* DATASET EXTRACT *
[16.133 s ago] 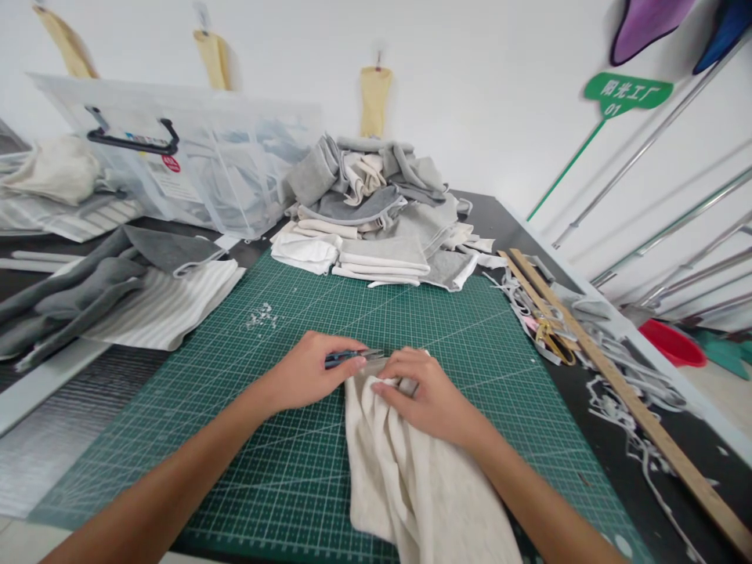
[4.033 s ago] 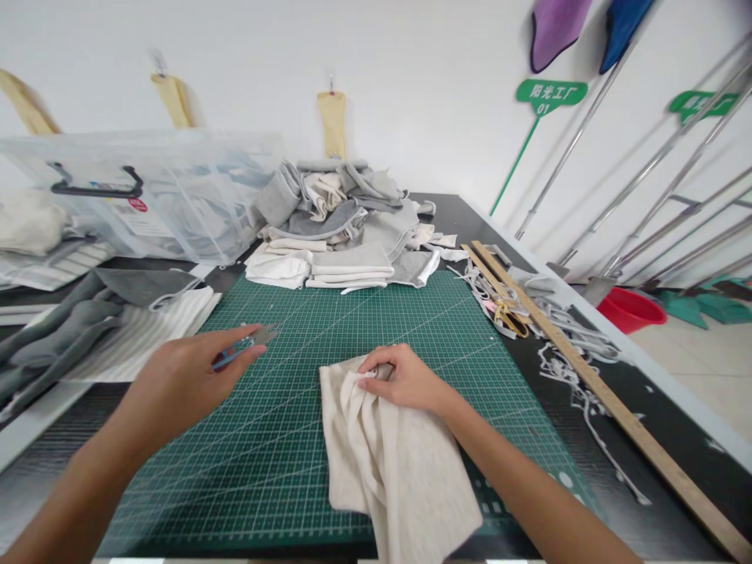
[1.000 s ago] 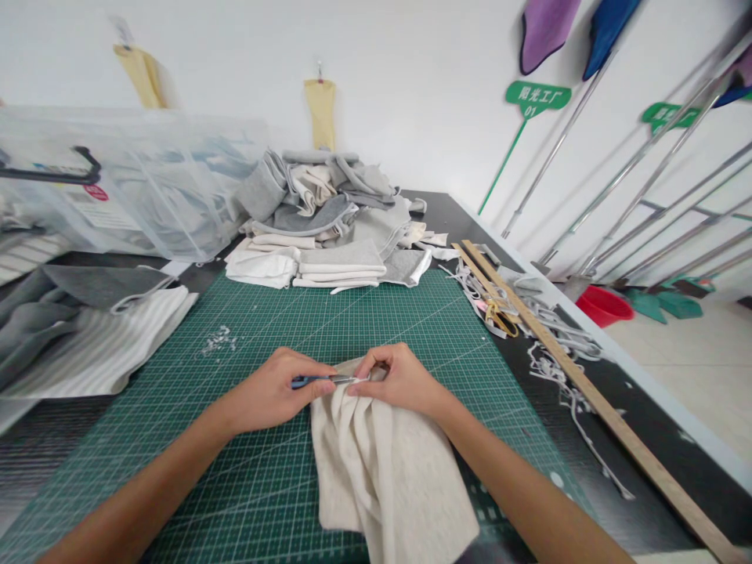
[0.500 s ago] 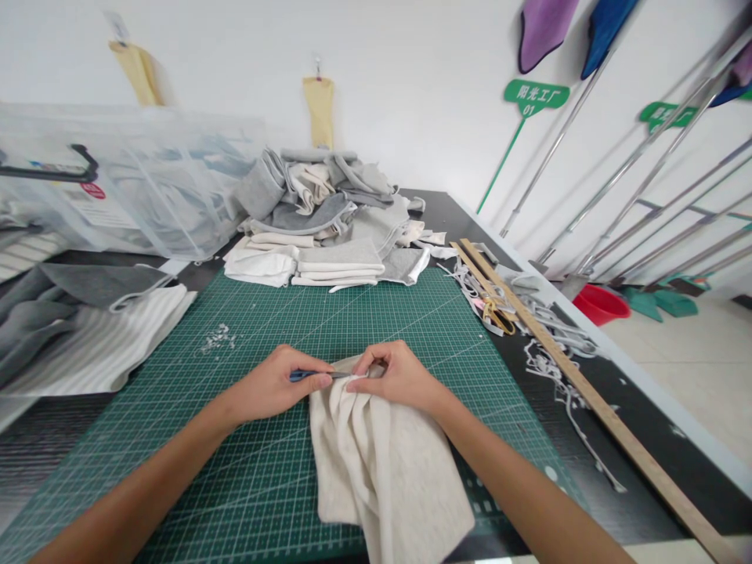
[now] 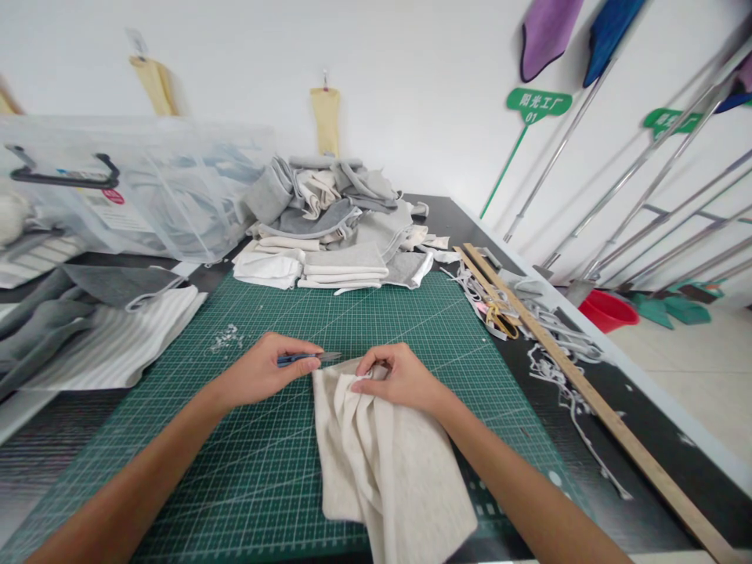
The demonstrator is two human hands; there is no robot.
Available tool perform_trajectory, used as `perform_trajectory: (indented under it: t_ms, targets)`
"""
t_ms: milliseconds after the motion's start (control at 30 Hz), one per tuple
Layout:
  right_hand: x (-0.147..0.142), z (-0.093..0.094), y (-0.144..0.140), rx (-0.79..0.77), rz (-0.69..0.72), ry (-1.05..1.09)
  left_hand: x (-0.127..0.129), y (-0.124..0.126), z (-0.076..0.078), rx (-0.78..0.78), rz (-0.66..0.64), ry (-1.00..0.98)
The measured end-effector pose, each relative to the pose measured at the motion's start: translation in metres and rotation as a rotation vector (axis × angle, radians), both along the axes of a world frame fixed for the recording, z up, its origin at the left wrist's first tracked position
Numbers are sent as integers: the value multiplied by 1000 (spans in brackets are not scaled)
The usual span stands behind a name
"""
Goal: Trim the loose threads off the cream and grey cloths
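Note:
A cream knit cloth lies bunched on the green cutting mat in front of me. My right hand pinches the cloth's far edge against the mat. My left hand holds small blue-handled thread snips, their tip pointing right and lying just left of the cloth's top corner. A scatter of tiny white clippings lies on the mat to the left.
A pile of folded grey and cream cloths sits at the mat's far edge. A clear plastic bin stands at the back left, grey and striped cloths at left. A wooden ruler, yellow scissors and fabric strips lie at right.
My left hand has drawn the snips a little to the left, away from the cloth edge that my right hand still pinches. The view has shifted slightly.

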State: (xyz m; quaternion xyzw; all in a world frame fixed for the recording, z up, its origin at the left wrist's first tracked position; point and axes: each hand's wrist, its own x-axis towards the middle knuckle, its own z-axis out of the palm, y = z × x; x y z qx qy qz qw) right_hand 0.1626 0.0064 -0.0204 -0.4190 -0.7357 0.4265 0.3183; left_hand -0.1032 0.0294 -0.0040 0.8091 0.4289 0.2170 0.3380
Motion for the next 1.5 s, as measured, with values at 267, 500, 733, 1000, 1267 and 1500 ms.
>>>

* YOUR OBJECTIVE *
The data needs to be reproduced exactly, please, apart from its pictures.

* EXPECTED OUTPUT *
[16.133 s ago] 
[4.033 s ago] 
[1.000 s ago] 
[0.500 s ago] 
[now] 
The demonstrator is two human hands; there is no robot.
Available tool perform_trajectory, used as `perform_trajectory: (indented under it: t_ms, targets)`
"""
t_ms: milliseconds after the motion's start (control at 30 Hz), one per tuple
Layout:
  right_hand: x (-0.147..0.142), z (-0.093..0.094), y (-0.144..0.140), rx (-0.79..0.77), rz (-0.69..0.72), ry (-1.05..1.09)
  left_hand: x (-0.127..0.129), y (-0.124..0.126), z (-0.076..0.078), rx (-0.78..0.78), rz (-0.66..0.64), ry (-1.00..0.98)
The measured end-effector pose, each relative to the pose measured at the motion's start: translation in metres and rotation as a rotation vector (axis × angle, radians), both along the axes of a world frame fixed for the recording, z up, its origin at the left wrist's first tracked position
Numbers are sent as integers: the value multiplied by 1000 (spans in brackets are not scaled)
The usual span stands behind a name
"""
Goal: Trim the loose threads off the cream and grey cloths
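Note:
A cream knit cloth lies bunched on the green cutting mat in front of me. My right hand pinches the cloth's far edge against the mat. My left hand holds small blue-handled thread snips, their tip pointing right and lying just left of the cloth's top corner. A scatter of tiny white clippings lies on the mat to the left.
A pile of folded grey and cream cloths sits at the mat's far edge. A clear plastic bin stands at the back left, grey and striped cloths at left. A wooden ruler, yellow scissors and fabric strips lie at right.
My left hand has drawn the snips a little to the left, away from the cloth edge that my right hand still pinches. The view has shifted slightly.
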
State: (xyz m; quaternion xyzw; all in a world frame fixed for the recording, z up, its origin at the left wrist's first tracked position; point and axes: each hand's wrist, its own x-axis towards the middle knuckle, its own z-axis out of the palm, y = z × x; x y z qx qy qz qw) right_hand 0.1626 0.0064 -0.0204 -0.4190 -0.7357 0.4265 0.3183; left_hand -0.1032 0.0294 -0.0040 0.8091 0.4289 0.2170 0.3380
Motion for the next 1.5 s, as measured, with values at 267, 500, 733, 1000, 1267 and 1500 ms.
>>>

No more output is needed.